The Trumpers want us to believe that the SPLC secretly helped the Klan and other hate groups to be able to keep the dollars flowing from donors, which is not only absurd, it’s something of an admission, given how those on the inside of the corrupt Trump regime are known to operate.
“The information that the SPLC shared with the FBI over the last 40 years saved lives,” said Bryan Fair, the interim president and CEO of the SPLC, which, on Tuesday, filed two motions in federal court demanding to know whether the wild allegations made public by Blanche and FBI Director Kash Patel were made in secret to the grand jury ahead of the indictments.
“When we began working with informants, we were living in the shadow of the height of the civil rights movement, which had seen bombings at churches, state-sponsored violence against demonstrators and the murders of activists that went unanswered by the justice system,” Fair said.
“When threats and other unlawful activity were revealed, the SPLC immediately passed that information to law enforcement officials, local, state and federal and assisted in efforts to prevent violence and stop criminal activity,” Fair said, noting that the SPLC collected “voluminous and detailed information about the risk of violence, potential perpetrators and even the potential weapons that could be used at the Charlottesville rally through its informants and compiled this in a lengthy report sent to numerous law enforcement agencies, including to the FBI’s Mobile, Alabama, office ahead of the event.”

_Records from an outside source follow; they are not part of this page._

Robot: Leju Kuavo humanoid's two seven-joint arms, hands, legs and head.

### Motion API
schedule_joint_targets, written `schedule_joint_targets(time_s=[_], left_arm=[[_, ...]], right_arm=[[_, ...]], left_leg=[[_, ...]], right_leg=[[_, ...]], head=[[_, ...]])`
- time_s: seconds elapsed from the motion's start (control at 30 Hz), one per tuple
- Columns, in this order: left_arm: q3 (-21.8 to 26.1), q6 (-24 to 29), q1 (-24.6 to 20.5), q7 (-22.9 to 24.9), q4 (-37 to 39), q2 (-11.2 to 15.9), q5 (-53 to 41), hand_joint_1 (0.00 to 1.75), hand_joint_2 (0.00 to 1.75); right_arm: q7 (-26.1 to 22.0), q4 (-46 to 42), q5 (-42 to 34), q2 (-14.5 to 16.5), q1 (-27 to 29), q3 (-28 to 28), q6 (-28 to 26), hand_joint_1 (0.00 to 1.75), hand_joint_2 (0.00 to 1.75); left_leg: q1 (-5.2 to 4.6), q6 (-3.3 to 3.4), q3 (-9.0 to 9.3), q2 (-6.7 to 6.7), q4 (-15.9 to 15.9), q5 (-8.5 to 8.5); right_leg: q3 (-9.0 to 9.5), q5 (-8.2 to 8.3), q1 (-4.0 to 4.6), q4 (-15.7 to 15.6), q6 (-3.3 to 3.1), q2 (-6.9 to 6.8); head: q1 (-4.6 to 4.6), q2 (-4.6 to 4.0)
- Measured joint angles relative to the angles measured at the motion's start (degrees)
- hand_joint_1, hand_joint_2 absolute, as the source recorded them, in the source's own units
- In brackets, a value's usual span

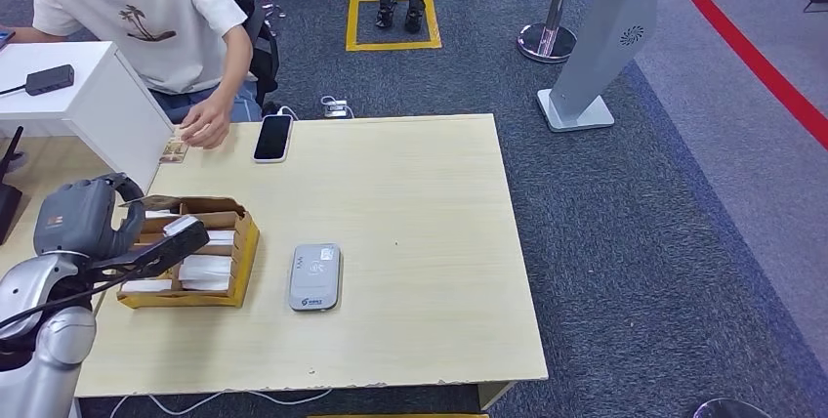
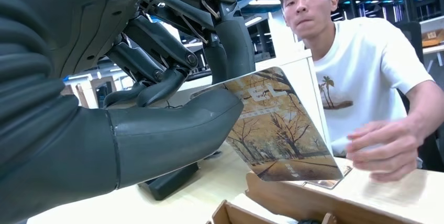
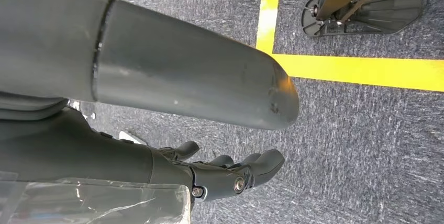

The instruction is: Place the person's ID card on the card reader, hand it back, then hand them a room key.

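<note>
- The left hand (image 2: 157,103) is pinching a room key (image 2: 280,127), a card printed with autumn trees, between thumb and fingers above the wooden box (image 1: 195,254) of cards.
- The person's hand (image 1: 205,125), at twelve o'clock from that box, is resting on a small card (image 1: 174,151) at the table's (image 1: 420,203) far edge, probably the returned ID.
- The reader (image 1: 314,276), at three o'clock from the box, is lying bare.
- The right hand (image 3: 230,174) is hanging over carpet, fingers loosely curled, holding nothing.
- Judging by this, reading and return are looking done; handing over the key is remaining.
</note>
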Motion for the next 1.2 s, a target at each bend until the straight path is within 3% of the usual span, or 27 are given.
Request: schedule_joint_targets(time_s=[0.2, 0.4, 1.0, 1.03, 1.13, 1.17, 1.2], left_arm=[[1.08, 0.91, -1.51, 1.31, 1.27, -0.92, -4.78, 1.75, 1.75], [2.86, 2.4, -6.49, 1.57, 8.4, -2.81, -10.68, 1.75, 1.75], [4.23, 3.05, -13.61, -0.59, 19.17, -6.97, -13.12, 1.75, 1.75], [4.23, 3.05, -13.74, -0.72, 19.38, -7.1, -13.06, 1.31, 1.75], [4.22, 3.1, -14.16, -1.3, 19.87, -7.5, -12.68, 0.0, 0.44], [4.22, 3.2, -14.3, -1.44, 20.02, -7.64, -12.57, 0.0, 0.0], [4.21, 3.34, -14.45, -1.5, 20.19, -7.81, -12.46, 0.0, 0.0]], right_arm=[[0.44, -0.05, 1.7, 0.0, -0.07, 0.0, 0.43, 0.0, 0.0], [1.57, -0.29, 4.36, 0.08, -0.68, 0.0, 0.64, 0.0, 0.0], [2.06, -0.52, 3.93, 0.24, -0.77, 0.0, 0.67, 0.0, 0.0], [2.04, -0.52, 3.88, 0.24, -0.76, 0.0, 0.66, 0.0, 0.0], [1.95, -0.52, 3.72, 0.24, -0.76, 0.0, 0.64, 0.0, 0.0], [1.93, -0.52, 3.68, 0.24, -0.77, 0.0, 0.64, 0.0, 0.0], [1.92, -0.52, 3.64, 0.24, -0.77, 0.0, 0.64, 0.0, 0.0]], left_leg=[[0.0, 0.0, 0.0, -0.01, 0.0, 0.0], [0.0, -0.02, 0.0, -0.03, 0.01, 0.02], [0.0, -0.03, -0.01, 0.03, 0.01, 0.03], [0.0, -0.03, -0.02, 0.04, 0.01, 0.03], [0.0, -0.03, -0.02, 0.05, 0.01, 0.03], [0.0, -0.03, -0.02, 0.05, 0.01, 0.03], [0.0, -0.03, -0.02, 0.05, 0.01, 0.03]], right_leg=[[0.0, 0.0, 0.0, 0.0, 0.0, 0.0], [0.0, 0.03, 0.0, 0.0, 0.0, -0.01], [-0.03, 0.03, 0.0, 0.0, 0.0, 0.05], [-0.04, 0.03, 0.0, 0.0, 0.0, 0.06], [-0.05, 0.03, 0.0, 0.0, 0.0, 0.08], [-0.05, 0.03, 0.0, 0.0, 0.0, 0.08], [-0.05, 0.03, 0.0, 0.0, 0.0, 0.07]], head=[[0.01, 0.0], [0.0, 0.0], [-0.01, 0.01], [-0.01, 0.01], [-0.01, 0.01], [-0.01, 0.01], [-0.01, 0.01]])
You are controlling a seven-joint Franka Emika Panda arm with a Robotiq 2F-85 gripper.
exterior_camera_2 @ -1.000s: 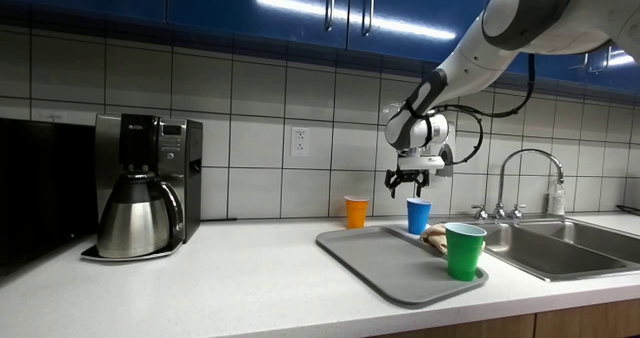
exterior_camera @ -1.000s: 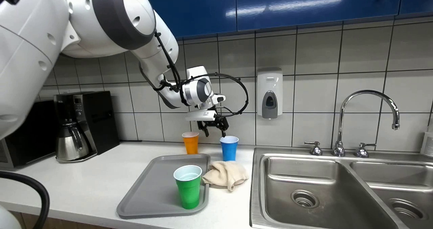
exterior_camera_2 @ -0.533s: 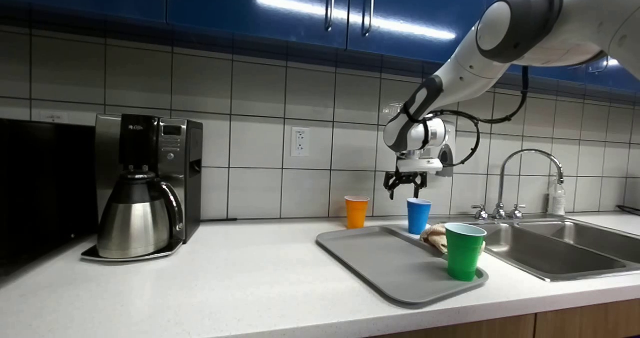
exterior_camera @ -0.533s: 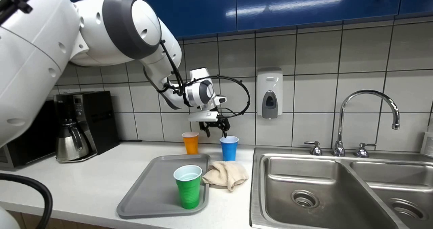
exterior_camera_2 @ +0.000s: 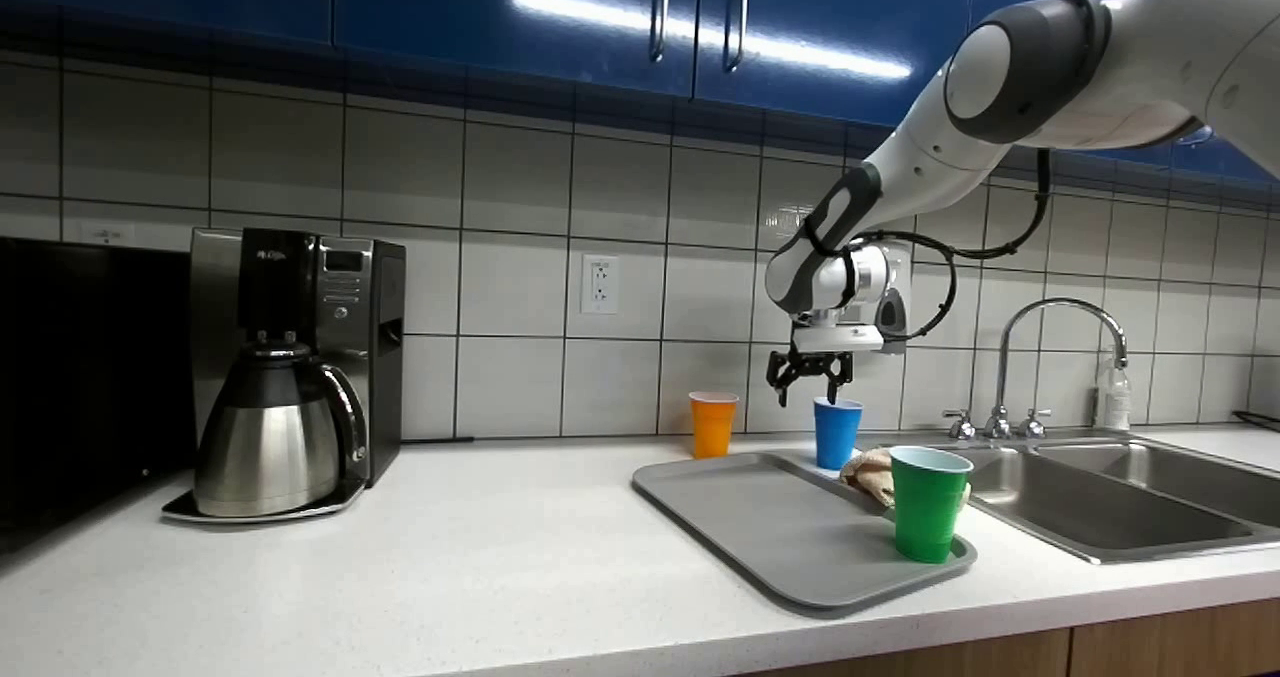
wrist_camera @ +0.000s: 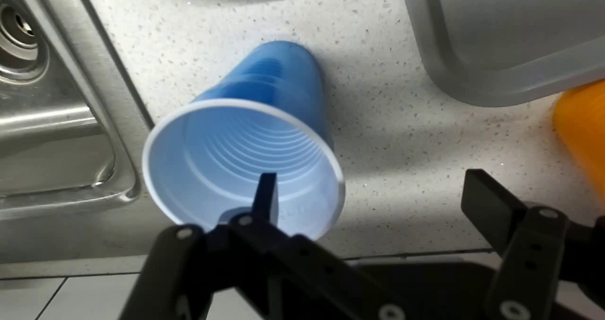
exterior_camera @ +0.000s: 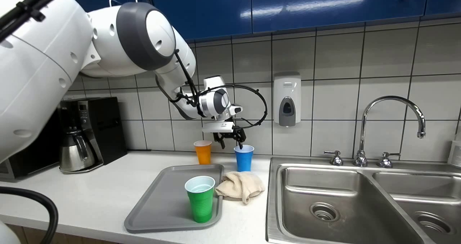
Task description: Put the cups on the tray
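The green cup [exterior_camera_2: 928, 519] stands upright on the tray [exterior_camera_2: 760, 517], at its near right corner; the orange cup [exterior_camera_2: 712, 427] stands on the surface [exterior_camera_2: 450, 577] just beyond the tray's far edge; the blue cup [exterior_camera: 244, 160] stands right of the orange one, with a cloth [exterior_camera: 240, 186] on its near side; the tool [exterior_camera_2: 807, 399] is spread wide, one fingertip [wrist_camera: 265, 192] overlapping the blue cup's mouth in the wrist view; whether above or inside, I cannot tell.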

It’s obvious what the Trumpers are doing here: they’re not going to win in court, but at the least, this will cost the SPLC time and money, and it may scare off donors, and those who run similarly focused anti-hate groups, from keeping tabs on the haters.

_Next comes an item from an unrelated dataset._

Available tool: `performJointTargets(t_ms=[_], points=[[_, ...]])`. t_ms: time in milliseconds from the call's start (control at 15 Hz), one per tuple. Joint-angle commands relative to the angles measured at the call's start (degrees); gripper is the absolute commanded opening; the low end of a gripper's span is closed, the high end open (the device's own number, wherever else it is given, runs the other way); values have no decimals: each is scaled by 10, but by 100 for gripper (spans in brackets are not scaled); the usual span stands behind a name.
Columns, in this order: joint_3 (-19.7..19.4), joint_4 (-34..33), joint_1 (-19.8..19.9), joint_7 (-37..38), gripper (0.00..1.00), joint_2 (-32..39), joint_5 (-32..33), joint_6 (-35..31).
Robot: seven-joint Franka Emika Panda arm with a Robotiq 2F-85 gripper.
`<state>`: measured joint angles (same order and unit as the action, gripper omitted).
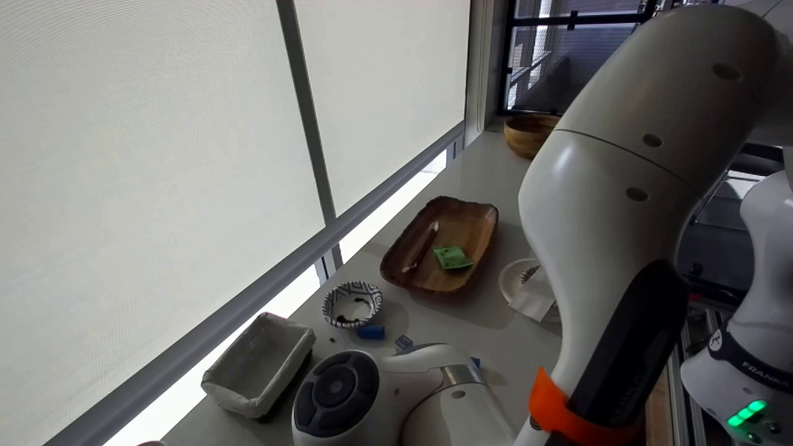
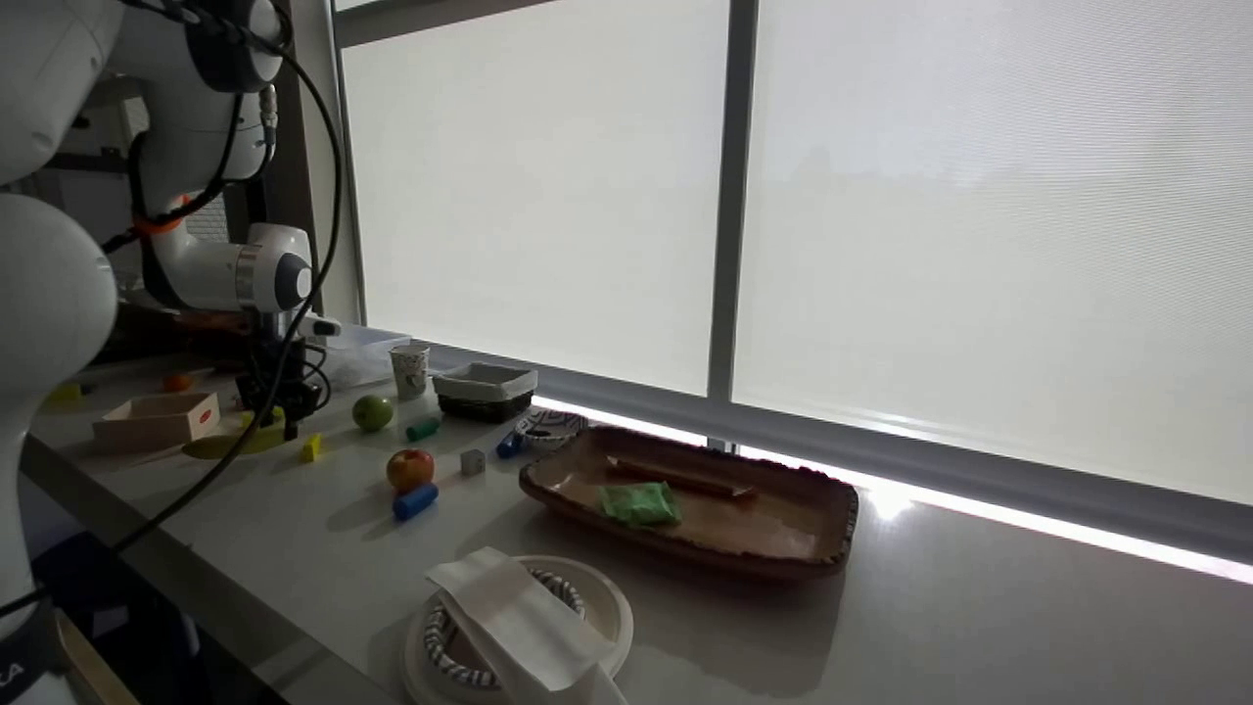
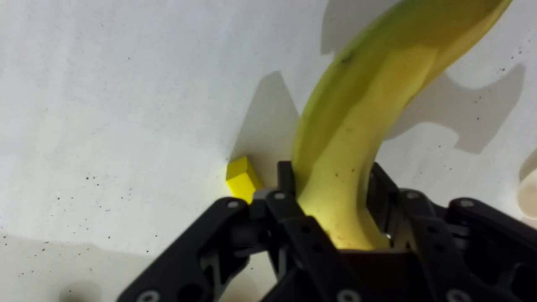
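While your gripper (image 3: 332, 180) clasps the banana (image 3: 365, 105) by its sides, squeeze gently: it's likely light, smooth and easily bruised, best held mid-length.

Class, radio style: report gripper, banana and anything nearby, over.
Gripper: shut on banana. Banana: extends past the jaws, lift unclear. Possible obstacle: yellow block, close beside gripper in wrist view.

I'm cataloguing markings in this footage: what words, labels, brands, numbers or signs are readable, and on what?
"FRANKA": dark band above the green lights, beside a round emblem, running to the edge.
"MIKA": black arm panel, dim, perhaps missing its first letter.
"KA": corner band in an exterior view, partly cut off.
Too small to read: any marks on the wooden box, green packet and grey block.
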<state>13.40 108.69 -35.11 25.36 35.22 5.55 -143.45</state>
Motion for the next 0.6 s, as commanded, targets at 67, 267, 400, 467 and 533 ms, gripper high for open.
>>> performJointTargets(t_ms=[67,267,400,467,533], points=[[-13,-6,-7,-2,19,13,-12,8],[-16,-12,-6,-11,70,17,-8,9],[-13,-19,-7,-31,84,17,1,2],[-11,-25,-8,-40,91,17,3,7],[-10,-31,-9,-47,99,16,3,13]])
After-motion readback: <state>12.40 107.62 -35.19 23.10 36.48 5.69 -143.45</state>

“We strongly deny the allegations in the indictment, and their falsity is already being exposed in our court filings,” Fair said. “The government is blatantly mischaracterizing our efforts to successfully fight hatred and violent extremism, something we have done for decades. At one moment, they are appreciating our work in destroying the Klan and now, they are saying the SPLC funded and promoted the Klan.
“The informant program was successful in accomplishing its purposes: threats and attacks were prevented, criminal activity was stopped, and information was gathered to dismantle the efforts of hate and extremist groups. There is no question that what we learned from informants saved lives,” Fair said.